He created his first comic strip, Johnny Wise, for the San Francisco Chronicle in 1902. By 1905 he was working in New York City at the New York Journal as a sports writer and cartoonist. Jack Dempsey described him as "the greatest authority on boxing."

In addition to his work as a sports journalist, Dorgan did a  humor feature, "Daffydills." His dog cartoons, including Judge Rummy (1910-1922), evolved into the strip Silk Hat Harry's Divorce Suit. This was accompanied by a one-panel gag series called Indoor Sports which became his main feature, along with an occasional Outdoor Sports.

Slang
Dorgan is generally credited with either creating or popularizing such words and expressions as "dumbbell" (a stupid person); "for crying out loud" (an exclamation of astonishment); "cat's meow" and "cat's pajamas" (as superlatives); "applesauce" (nonsense); "cheaters" (eyeglasses); "skimmer" (a hat); "hard-boiled" (tough and unsentimental); "drugstore cowboy" (loafers or ladies' men); "nickel-nurser" (a miser); "as busy as a one-armed paperhanger" (overworked); and "Yes, we have no bananas," which was turned into a popular song.

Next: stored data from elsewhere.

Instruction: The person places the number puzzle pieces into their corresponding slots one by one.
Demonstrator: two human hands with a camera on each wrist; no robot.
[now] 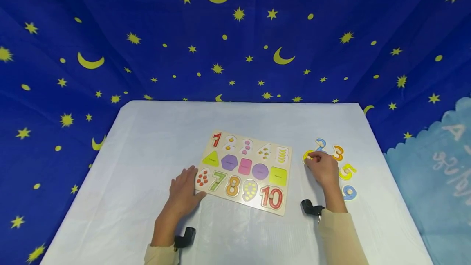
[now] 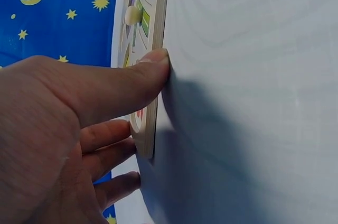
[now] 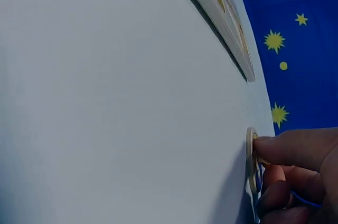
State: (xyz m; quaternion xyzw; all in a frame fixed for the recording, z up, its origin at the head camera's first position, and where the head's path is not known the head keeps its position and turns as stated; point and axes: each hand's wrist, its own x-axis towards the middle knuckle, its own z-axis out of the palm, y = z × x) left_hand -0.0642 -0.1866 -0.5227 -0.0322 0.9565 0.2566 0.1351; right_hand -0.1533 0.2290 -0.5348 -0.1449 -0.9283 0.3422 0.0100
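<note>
A wooden number puzzle board [image 1: 245, 167] lies slightly turned on the white table. My left hand [image 1: 184, 191] rests at its near left corner, thumb against the near edge and fingers along the left side. In the left wrist view the thumb touches the board's edge [image 2: 157, 34]. To the right of the board, my right hand [image 1: 324, 169] pinches a yellow number piece [image 1: 307, 156], partly hidden by the fingers; which number cannot be told. Around that hand lie a blue 2 [image 1: 321, 144], an orange 3 [image 1: 337, 152], a yellow 5 [image 1: 347, 171] and a blue 6 or 9 [image 1: 349, 192].
On the board sit a red 1 [image 1: 216, 139], a green 7 [image 1: 218, 180], an orange 8 [image 1: 233, 186] and a red 10 [image 1: 271, 196]. Its other number slots show printed pictures. A blue cloth with moons and stars [image 1: 250, 36] hangs behind the table [image 1: 165, 126].
</note>
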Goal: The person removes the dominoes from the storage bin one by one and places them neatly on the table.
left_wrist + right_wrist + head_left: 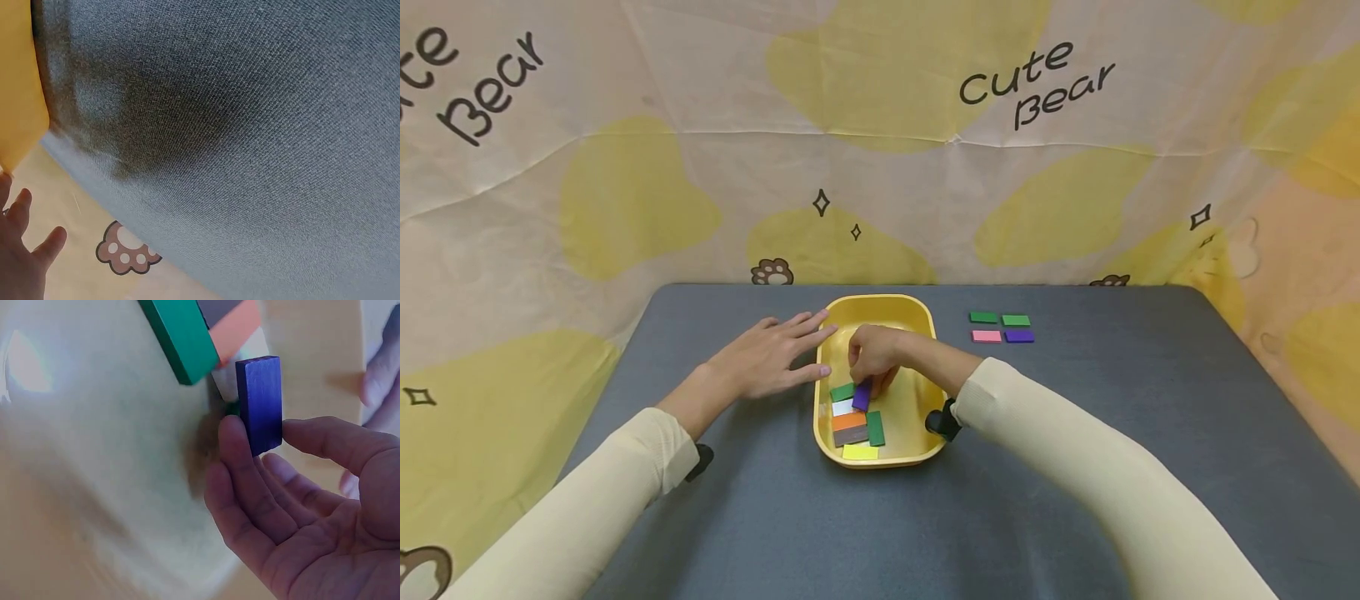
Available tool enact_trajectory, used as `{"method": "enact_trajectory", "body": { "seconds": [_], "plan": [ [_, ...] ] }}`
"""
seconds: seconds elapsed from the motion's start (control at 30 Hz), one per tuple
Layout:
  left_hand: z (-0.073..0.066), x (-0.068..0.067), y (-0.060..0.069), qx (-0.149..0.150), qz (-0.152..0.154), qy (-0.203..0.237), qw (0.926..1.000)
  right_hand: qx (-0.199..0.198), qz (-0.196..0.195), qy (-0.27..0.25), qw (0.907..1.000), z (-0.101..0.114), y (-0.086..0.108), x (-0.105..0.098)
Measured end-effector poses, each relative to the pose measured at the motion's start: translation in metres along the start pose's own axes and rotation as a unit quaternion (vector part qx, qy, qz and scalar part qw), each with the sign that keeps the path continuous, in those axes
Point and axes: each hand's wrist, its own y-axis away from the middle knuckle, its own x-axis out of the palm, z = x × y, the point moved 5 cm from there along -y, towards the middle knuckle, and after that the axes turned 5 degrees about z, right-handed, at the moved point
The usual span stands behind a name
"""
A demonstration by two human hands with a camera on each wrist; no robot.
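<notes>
While the left hand (pixel 771 358) lies spread at the tray's (pixel 913 417) ten-o'clock rim, the right hand (pixel 876 354) pinches a purple block (pixel 861 396) inside at eight o'clock, apparently the picking step, a lift clear of neighbouring blocks (pixel 876 429) seemingly required next.

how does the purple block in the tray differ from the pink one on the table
The purple block is pinched in the right grip inside the yellow tray; the pink block lies untouched on the table. The purple block is held tilted, while the pink block lies flat. Their colours differ too. Both are small, rectangular blocks.
</notes>
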Motion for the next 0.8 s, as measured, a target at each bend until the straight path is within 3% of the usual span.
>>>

In the New York Times obituary, he was bracketed with George Ade and Ring Lardner as a popularizer of "a new slang vernacular." His obituary also credited him as the originator of "Twenty-three, Skidoo," "solid ivory," "Dumb Dora," "finale hopper," "Benny" for hat, and "dogs'" for shoes. W. J. Funk, of the Funk and Wagnall's dictionary company, placed Dorgan at the top of the list of the ten "most fecund makers of American slang."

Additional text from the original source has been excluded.